Памятник Петру был третьим, что явлен был нам в маленьком Кронштадте. До этого - Беллинсгаузен, а потом грандиозный монумент, посвященный гибели «Петропавловска» и адмирала Макарова. Многоточие обелисков: камень на месте бывшего Андреевского собора - Беллинсгаузен - Макаров - Петр - Иван Айвазовский – изобретатель радио Попов. Любой образ, слепленный сознанием из того, что удалось выхватить из потока реальности, прошит подобного рода пунктирами. Между камнем (память об Иоанне Кронштадтском) и Беллинсгаузеном - собор Владимирской божьей матери да городской ДК - образец модерновой архитектуры семидесятых. Перед ДК - цветастая, пылающая электрическими фонариками, елка. Сгущающаяся тьма - и огненная елка. Вокруг, на сером асфальте, крутится малышня. Сцена - а с нее ряженые кричат нечто знакомое: чурли-чурли, чок-чок-чок, чурли-чурли, чок-чок-чок, спой нам песню, землячок. Вот это самое «чок-чок-чок» и Владимирский собор - вещи не совместимые.

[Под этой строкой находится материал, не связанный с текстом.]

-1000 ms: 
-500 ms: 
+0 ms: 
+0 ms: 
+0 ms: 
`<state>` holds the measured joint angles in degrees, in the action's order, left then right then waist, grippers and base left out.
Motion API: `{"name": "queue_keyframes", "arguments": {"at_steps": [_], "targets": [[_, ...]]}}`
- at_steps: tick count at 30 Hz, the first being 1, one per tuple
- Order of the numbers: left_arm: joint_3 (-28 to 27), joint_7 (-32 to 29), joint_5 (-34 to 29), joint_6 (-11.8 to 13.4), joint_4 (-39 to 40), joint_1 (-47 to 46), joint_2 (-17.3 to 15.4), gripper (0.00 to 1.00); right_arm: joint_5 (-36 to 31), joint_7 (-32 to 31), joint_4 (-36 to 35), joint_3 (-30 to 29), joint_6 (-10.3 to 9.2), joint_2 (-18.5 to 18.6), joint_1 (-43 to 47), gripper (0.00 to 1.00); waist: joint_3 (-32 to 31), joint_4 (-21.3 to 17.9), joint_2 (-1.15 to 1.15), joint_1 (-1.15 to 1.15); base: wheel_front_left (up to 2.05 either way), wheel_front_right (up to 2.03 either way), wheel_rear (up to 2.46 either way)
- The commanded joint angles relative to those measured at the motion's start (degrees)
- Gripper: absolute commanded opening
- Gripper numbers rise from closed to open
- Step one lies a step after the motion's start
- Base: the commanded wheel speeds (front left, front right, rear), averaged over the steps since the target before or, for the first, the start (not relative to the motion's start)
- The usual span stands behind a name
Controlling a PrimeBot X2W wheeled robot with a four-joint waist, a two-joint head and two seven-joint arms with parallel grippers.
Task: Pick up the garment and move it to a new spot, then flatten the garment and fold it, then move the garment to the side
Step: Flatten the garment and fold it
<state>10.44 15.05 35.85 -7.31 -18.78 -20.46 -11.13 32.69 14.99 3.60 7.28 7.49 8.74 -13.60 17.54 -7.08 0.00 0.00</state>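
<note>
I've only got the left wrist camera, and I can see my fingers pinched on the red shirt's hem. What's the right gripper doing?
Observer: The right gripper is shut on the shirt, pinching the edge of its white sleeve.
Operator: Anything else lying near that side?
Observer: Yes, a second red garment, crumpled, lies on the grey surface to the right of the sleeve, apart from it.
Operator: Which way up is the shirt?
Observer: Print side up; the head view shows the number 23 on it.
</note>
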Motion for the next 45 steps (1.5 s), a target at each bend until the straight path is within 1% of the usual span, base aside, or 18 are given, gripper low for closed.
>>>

Между тем картинка мира в голове не разваливается, живет, составляет, худо-бедно, внутреннюю мою жизнь, да и само физическое существование. Беллинсгаузен - Макаров: огромное сооружение кронштадтской верфи и бесконечные казармы. Это не просто верфь - это неприступная крепость. Парк с огромными деревьями, решетка с толстыми прутьями. За ней, сразу же, глубокий провал канала. Вода - тяжелая и глубокая, не видать дна. Из воды вырастает красная стена-крепость. Установлено это все на гранитных обтесанных плитах. Памятник Беллинсгаузену установлен в парке, что бежит вдоль крепостных и казарменных стен. Красная, будто бы гариевая, дорожка выносит тебя на необозримую Якорную площадь. Там - главное. Подходя к сооружению, онемели с братом от восхищения. Никольский собор. Громада его скопирована со святой Софии в Царьграде. Цвет неопределенный, приятный - голубизна с серым. Никольский собор больше, по размерам, храма Христа Спасителя. Он не рвется в небо грубо и властно. Арками - широкими и плавными, прорезанными продолговатыми окнами, восходит храм к небесам. Сооружение настолько огромно, что способно не дерзить небу остротой форм, не ранить его острыми шпилями и крестами (собор в Шартре), а продавливать капризные финские тучи, как бы озаряя их снизу мягким, сильным светом. Тяжелое небо залива, а храм способен легко держать на себе этот свинец. При входе на площадь, там, где кончается канал, стоит спаренное зенитное орудие. Прикрывает казенную часть бронированный колпак. Залез под него - в окнах храма колеблются сотни желтых огней. Напротив - вечный огонь в память моряков-кронштадтцев, погибших в 1917-1921 годах. И, чуть левее, внушительный монумент, посвященный адмиралу Макарову. Как сочетаются в сознании огни в храме и огни в память революционных матросов, которые этот Никольский собор и закрыли? Но линия от Беллинсгаузена к Макарову держит это неловкое сочетание. Все встает на свои места. Все так и должно быть.
Входим благоговейно в собор. В последние годы меня мало что удивляет. Подернуто все паутиной усталости. Еще ничего и не видел в жизни, но свалка лет довольно велика, и едкий дым, идущий с нее, как с помойки, отравляет тебя вонью мыслей о том, что все уже было, все неинтересно и не стоит внимания. В 2013 году удивил Колизей и почти поразил Везувий. Но впечатление от внутреннего убранства кафедрального собора в Кронштадте был необычайным. Все тяжкие камни, поросшие мхом в душе моей, сдвинулись, стали легки и зыбки. Они слетели с места и, словно воздушные шарики, начали весело кружиться в голове - забылись не просто привычные мысли. Поблекли и стали забываться слова. Одно могло выразить то безумие, что завихрилось в душе, - вопль восторга и неземной радости. Красота превращает человека в дикаря высшего толка. Истосковавшийся в зное, неандерталец вопит, достигнув в каменистой пустыне ручья. Высокообразованный субъект, опаленный жаром красоты, орет точно так же. Если бы не огромное количество народа, что сгрудились в этом золотом чертоге, - заорал бы изо всех сил. Стал бы славить жену Медведева (она возглавляла попечительский совет по реставрации собора), патриарха, Матвиенко и видного хозяйственника Якунина. Чувство восторга, сладкой приниженности перед великим, стремительное желание рухнуть на колени перед алтарем было непреодолимым. Темные, драгоценные колонны, пламя тысяч свечей и голубой свет высоких окон. Купол храма, казавшийся огромным снаружи, изнутри превратился в горящую золотом небесную сень. «Здорово!» - решительно заявил брат.